**WHAT YOU ARE ASKED TO DO:**
When the material ends, stop; until then, set down every line exactly.

**THE INPUT:**
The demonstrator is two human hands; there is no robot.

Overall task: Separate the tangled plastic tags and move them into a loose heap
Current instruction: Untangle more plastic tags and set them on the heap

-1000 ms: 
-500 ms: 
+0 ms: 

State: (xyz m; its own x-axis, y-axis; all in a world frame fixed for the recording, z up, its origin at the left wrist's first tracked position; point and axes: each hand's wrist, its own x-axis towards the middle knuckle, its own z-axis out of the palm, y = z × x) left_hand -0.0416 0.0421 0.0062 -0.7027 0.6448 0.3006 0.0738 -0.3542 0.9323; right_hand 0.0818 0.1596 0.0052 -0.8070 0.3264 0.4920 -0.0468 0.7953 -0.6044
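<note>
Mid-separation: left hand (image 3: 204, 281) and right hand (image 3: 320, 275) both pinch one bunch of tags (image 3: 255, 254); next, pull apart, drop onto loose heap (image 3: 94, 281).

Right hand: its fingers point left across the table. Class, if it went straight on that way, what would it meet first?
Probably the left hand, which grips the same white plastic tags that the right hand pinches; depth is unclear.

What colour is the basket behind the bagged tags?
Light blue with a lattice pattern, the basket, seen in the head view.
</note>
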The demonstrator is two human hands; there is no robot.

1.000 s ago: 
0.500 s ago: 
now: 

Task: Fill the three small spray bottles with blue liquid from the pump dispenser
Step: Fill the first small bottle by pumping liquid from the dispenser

**YOUR RESPONSE:**
The demonstrator is two human hands; there is no robot.

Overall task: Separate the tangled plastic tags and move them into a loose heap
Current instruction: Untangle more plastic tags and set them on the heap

-1000 ms: 
-500 ms: 
+0 ms: 

State: (xyz m; its own x-axis, y-axis; all in a world frame fixed for the recording, z up, its origin at the left wrist's first tracked position; point and axes: each hand's wrist, its own x-axis towards the middle knuckle, its own z-axis out of the palm, y = z × x) left_hand -0.0416 0.0421 0.0062 -0.7027 0.6448 0.3006 0.0738 -0.3542 0.9323; right_hand 0.0818 0.1596 0.0052 -0.8070 0.3264 0.4920 -0.0468 0.7953 -0.6044
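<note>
Mid-separation: left hand (image 3: 204, 281) and right hand (image 3: 320, 275) both pinch one bunch of tags (image 3: 255, 254); next, pull apart, drop onto loose heap (image 3: 94, 281).

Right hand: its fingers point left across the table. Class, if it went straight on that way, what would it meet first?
Probably the left hand, which grips the same white plastic tags that the right hand pinches; depth is unclear.

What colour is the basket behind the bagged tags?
Light blue with a lattice pattern, the basket, seen in the head view.
</note>
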The demonstrator is two human hands; there is no robot.

1.000 s ago: 
0.500 s ago: 
now: 

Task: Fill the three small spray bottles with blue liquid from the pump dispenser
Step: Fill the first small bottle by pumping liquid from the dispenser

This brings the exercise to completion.